Setelah aman dari kemungkinan terpapar radiasi nuklir, para penyelam mengangkuti jasad awak kapal dengan kapal selam mini yang telah disiapkan di samping lokasi, sedangkan badan kapal selam diapungkan dengan balon-balon raksasa ke atas permukaan laut. Operasi tersebut dilakukan setahun lebih setelah kejadian (26 Sept. 2001)
Walau jauh lebih sederhana dan juga tidak ada paparan radiasi nuklir, pengangkatan bangkai KM Sinar Bangun yang terbuat dari kayu itu tentu juga terlalu mahal jika mendatangkan teknologi dan SDM seperti yang digunakan untuk mengangkat Kursk.
Sedangkan menurut Kabasarnas M. Syaugi, bangkai KM Sinar Bangun bisa ditarik ke atas dengan tali baja.
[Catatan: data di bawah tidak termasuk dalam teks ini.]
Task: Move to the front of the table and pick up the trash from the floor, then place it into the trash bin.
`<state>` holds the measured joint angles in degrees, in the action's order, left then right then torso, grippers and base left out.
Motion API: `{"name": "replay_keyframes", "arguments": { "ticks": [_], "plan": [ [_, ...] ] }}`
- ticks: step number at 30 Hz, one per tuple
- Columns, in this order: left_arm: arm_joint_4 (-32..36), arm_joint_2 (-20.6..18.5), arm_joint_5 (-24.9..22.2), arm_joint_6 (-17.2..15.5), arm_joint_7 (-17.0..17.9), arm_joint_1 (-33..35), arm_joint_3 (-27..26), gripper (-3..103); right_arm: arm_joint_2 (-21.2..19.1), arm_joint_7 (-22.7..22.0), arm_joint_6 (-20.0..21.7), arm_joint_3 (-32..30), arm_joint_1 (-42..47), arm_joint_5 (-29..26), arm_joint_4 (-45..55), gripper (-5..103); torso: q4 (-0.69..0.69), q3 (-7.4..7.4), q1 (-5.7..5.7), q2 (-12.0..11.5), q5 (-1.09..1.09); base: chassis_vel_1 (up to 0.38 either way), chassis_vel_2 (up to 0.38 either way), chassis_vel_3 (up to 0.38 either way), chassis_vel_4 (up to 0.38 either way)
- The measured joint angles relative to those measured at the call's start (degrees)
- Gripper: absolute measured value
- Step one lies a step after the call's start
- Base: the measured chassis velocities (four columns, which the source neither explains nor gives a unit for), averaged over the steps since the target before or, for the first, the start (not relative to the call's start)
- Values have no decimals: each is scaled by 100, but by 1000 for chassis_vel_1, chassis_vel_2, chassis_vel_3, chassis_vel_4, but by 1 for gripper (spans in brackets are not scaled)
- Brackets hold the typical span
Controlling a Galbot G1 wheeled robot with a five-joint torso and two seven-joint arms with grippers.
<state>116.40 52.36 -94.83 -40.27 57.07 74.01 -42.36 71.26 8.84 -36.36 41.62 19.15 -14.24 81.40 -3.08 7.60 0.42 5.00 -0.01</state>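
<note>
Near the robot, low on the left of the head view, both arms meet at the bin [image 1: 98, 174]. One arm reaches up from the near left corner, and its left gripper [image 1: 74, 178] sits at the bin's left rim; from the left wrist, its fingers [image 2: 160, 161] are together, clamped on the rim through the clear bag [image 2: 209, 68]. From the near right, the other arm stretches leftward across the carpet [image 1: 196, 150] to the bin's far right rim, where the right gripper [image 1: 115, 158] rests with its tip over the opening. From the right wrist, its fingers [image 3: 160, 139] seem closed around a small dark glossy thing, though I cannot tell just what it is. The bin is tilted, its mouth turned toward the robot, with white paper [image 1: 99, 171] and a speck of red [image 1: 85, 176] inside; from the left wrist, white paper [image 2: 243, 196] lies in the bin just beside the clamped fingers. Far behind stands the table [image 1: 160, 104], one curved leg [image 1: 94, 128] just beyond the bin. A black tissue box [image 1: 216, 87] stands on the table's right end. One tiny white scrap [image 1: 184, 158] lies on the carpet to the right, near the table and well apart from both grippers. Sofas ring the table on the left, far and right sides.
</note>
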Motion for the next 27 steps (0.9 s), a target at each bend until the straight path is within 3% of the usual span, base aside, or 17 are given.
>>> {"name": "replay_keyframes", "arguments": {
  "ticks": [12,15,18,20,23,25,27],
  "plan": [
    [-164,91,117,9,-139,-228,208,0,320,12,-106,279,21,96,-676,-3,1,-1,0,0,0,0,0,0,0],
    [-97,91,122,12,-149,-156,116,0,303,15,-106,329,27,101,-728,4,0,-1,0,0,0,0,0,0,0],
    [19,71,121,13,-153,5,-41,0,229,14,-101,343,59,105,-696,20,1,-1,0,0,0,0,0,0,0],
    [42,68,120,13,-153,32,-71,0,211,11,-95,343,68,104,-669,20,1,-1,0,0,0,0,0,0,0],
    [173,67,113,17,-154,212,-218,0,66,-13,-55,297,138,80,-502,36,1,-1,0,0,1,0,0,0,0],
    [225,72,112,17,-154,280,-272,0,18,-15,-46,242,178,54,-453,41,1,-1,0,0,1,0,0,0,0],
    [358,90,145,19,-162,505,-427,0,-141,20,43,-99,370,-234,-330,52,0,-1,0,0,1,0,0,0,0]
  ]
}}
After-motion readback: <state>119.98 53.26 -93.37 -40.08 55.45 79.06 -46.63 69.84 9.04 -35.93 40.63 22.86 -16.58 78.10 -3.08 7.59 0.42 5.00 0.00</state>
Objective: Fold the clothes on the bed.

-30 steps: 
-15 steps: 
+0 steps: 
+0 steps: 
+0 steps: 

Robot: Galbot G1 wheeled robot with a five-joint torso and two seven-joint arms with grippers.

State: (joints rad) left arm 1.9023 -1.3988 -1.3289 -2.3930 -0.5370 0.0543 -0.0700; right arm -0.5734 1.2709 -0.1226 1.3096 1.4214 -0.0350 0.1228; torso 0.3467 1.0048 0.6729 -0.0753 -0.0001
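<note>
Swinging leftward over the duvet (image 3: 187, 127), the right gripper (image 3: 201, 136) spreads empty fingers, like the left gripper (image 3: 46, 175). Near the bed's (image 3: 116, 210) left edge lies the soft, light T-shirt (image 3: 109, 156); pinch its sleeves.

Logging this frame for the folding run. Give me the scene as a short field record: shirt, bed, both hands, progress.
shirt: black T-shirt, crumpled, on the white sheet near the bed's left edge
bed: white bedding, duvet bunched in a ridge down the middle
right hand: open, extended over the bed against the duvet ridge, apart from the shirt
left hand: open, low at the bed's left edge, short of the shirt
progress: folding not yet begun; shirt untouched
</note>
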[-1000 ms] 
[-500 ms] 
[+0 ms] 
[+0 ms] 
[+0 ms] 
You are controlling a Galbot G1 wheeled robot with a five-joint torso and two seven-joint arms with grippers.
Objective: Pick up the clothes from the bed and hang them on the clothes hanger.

Namun pertanyannya, jika bangkai kapal itu berada di dasar danau di kedalaman 500 meter, tentu dibutuhkan rentang tali baja minimal sepanjang itu.
Selain itu, dibutuhkan pula penyelam dengan peralatan yang mampu membawa mereka sampai kedalaman 500 meter dan untuk mengikatkan tali baja ke badan kapal, perlu pula peralatan khusus, kemudian pada saat ditarik ke atas, apa badan kapal terbuat dari kayu itu masih utuh sehingga muatannya (terutama jasad korban) tidak tumpah karena tekanan air di kedalaman tersebut tentu sangat kuat.
Di luar rumitnya pengangkatan bangkai kapal, Indonesia sebagai negara maritim yang sebagian besar wilayahnya berupa perairan laut, juga sungai dan danau perlu melakukan mitigasi keselamatan pelayaran jika tidak ingin bencana seperti dialami KM Sinar Bangun terulang lagi.
Apa yang sudah dilakukan aparat-aparat instansi yang berwenang, baik di pusat atau pun daerah sebagai regulator yang bertanggungjawab mengawasi kelaikan kapal, alat-alat keselamatan, kesahbandaran atau Unit Pelaksana Teknis, begitu pula pada operator atau pemilik kapal?
Selain tindakan mitigasi dan pembenahan menyeluruh, sanksi dan tindakan tegas harus dikenakan terhadap aparat terkait yang abai dan tidak bertanggungjawab.